From Hispanophilia to Hispanophobia: a well-considered study of the shifting but, in its main outlines, surprisingly constant view of American elites toward the Spanish Other.
American culture has been bound up with Spanish, Spanish-American, and Hispanic cultures for far longer than the matter of Donald Trump and his wall, although that ugly business is just a reverberation from and continuation of the past. As Kagan (Emeritus, History/Johns Hopkins Univ.; Clio and the Crown: The Politics of History in Medieval and Early Modern Spain, 2009, etc.) recounts in this scholarly study, Henry Adams, William Randolph Hearst, and a host of other influential Americans advanced the “Black Legend” of “the Spain of bloodthirsty conquistadors who slaughtered their way across the Americas” and otherwise contrasted Spanish civilization to the infinitely more enlightened—in their telling—Anglo-Saxon one.

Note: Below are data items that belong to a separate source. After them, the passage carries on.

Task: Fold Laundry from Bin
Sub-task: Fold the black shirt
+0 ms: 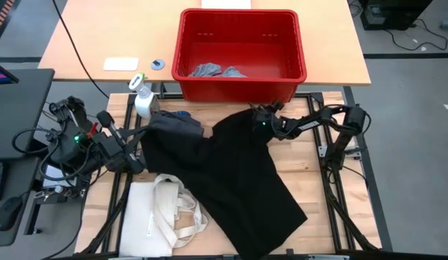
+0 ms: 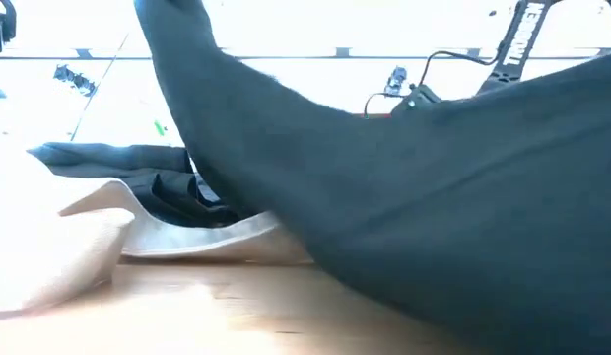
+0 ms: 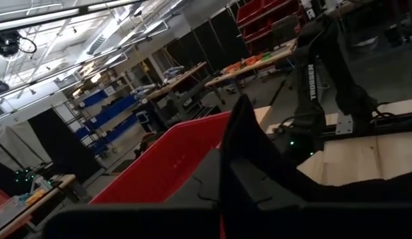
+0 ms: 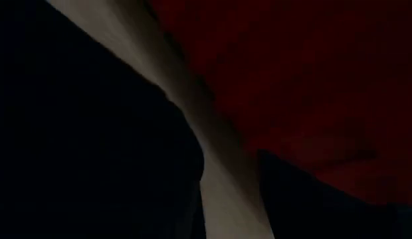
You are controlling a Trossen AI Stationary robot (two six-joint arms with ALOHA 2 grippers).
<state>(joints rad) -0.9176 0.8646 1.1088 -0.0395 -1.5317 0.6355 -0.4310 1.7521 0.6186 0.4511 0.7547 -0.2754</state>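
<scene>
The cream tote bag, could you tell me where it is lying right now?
In the high view the cream tote bag lies flat at the table's near left corner, its right side tucked against the large black garment.

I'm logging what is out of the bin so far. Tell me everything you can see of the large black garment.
The large black garment is soft, matte cloth, spread over the table's middle and reaching toward its near edge. Its far corners are raised: the left gripper is shut on one edge, the right gripper pinches the other beside the red bin. It overlaps the cream tote bag.
</scene>
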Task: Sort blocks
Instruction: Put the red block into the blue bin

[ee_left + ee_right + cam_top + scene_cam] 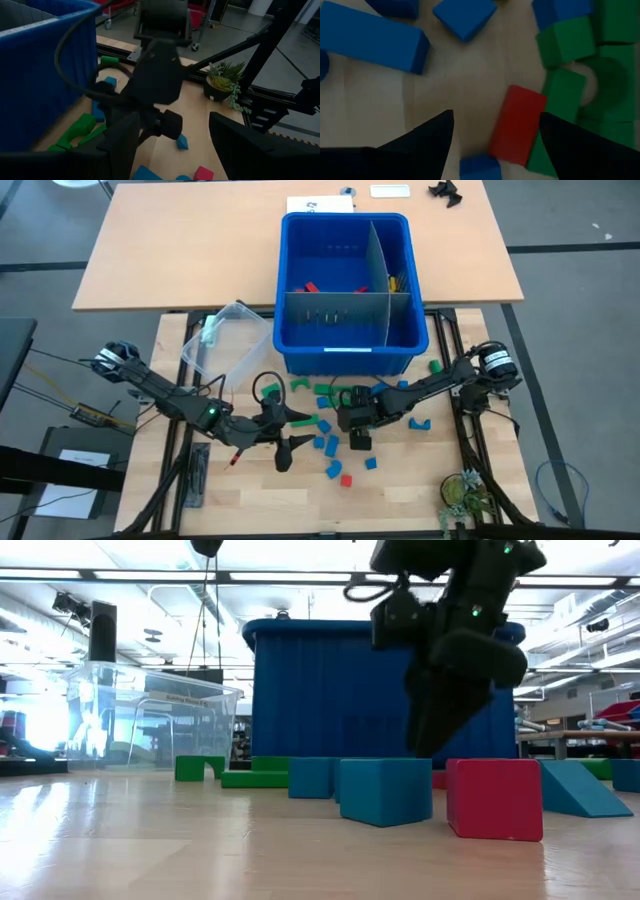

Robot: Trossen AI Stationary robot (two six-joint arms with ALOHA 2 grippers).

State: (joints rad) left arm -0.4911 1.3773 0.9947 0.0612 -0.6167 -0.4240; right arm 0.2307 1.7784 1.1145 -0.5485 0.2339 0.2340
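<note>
- Blue, green and red blocks [327,442] lie scattered on the pale wooden table [400,490], in a loose band just before the front wall of the blue bin [345,352] and out toward the table's front edge.
- A few blocks lie inside the divided bin, at least one of them red.
- One small red cube [347,479] lies nearest the front edge; a green block [436,366] sits by the bin's right front corner.
- Right gripper [492,131] hangs low over the cluster, fingers apart, empty, a red block [516,122] between them on the table.
- Left gripper [290,438] is near the table's front, left of the cluster, fingers apart, gripping nothing.
- Clear plastic tub [226,336] lies left of the bin.
</note>
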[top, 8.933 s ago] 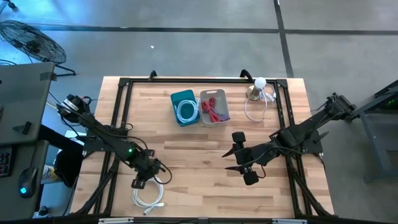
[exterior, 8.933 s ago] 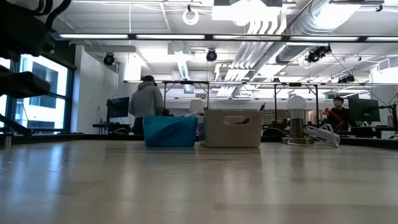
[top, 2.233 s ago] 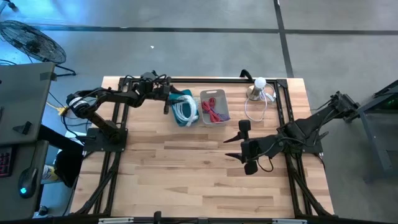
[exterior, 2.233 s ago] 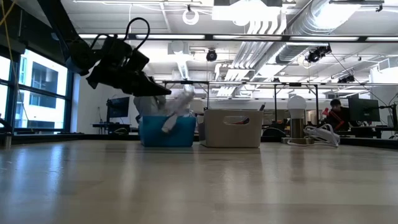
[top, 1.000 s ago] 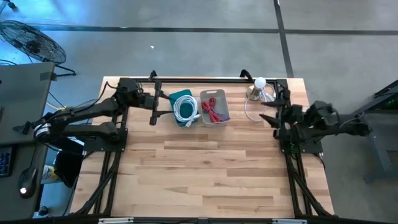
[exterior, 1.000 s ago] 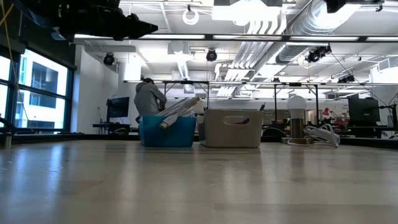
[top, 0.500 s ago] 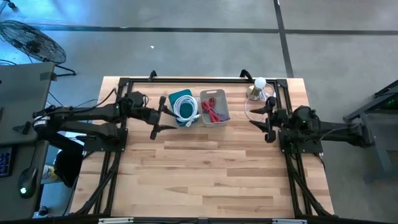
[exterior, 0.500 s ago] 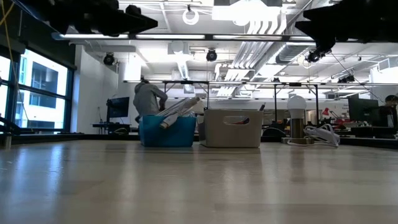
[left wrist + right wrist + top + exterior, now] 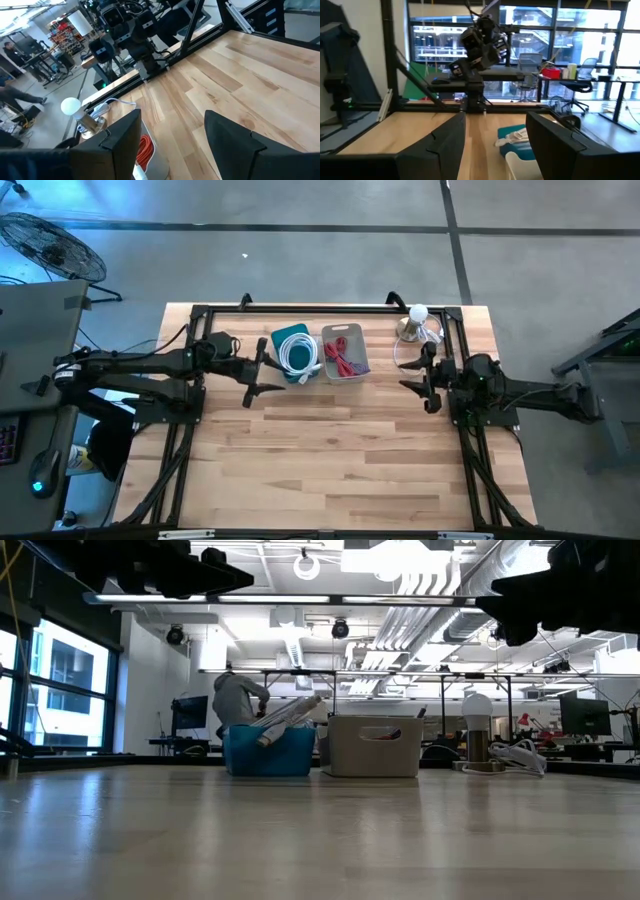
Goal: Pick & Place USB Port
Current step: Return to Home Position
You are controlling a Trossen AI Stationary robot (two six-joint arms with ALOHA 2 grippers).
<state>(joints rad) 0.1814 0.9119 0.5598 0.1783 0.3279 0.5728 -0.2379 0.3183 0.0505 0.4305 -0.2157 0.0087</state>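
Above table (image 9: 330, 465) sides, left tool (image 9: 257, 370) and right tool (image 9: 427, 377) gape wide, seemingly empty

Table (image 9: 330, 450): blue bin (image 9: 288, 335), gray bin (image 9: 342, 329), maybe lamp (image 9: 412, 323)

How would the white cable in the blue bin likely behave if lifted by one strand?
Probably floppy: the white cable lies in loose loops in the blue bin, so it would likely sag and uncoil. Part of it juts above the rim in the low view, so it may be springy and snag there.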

Against them were writers such as Washington Irving, who told tales of a sunny Spain, “a light-hearted, quasi-Oriental country that was charming, hospitable, and, most important, relentlessly romantic and picturesque.” William Dean Howells, for his part, called the Spanish “the honestest people in Europe,” leaving it to the likes of Ernest Hemingway to tell his compatriots that not all of them were top-notch fellows; even after the horrors of the Spanish Civil War, Hemingway could be persuaded to go to Franco’s nation to catch a glimpse of his beloved bullfight. Kagan carefully documents changing attitudes over three centuries of Anglo-American interaction with Spain and its colonial descendants, attitudes that hinge on stereotypes good and bad, from Zorro to the Inquisition and Dolores del Río to Valeriano Weyler. Occasionally, the author even turns the tables, as when he notes that Hearst was broadly considered little more than a looter of Spanish culture "whose seemingly unquenchable appetite for Spanish art and antiques resulted in wholesale ‘destruction’ of Spain’s artistic and architectural patrimony,” just as Americans of many generations have appropriated things Spanish and Hispanic.
Interesting reading for students of cultural history as well as Spanish-American relations over the centuries.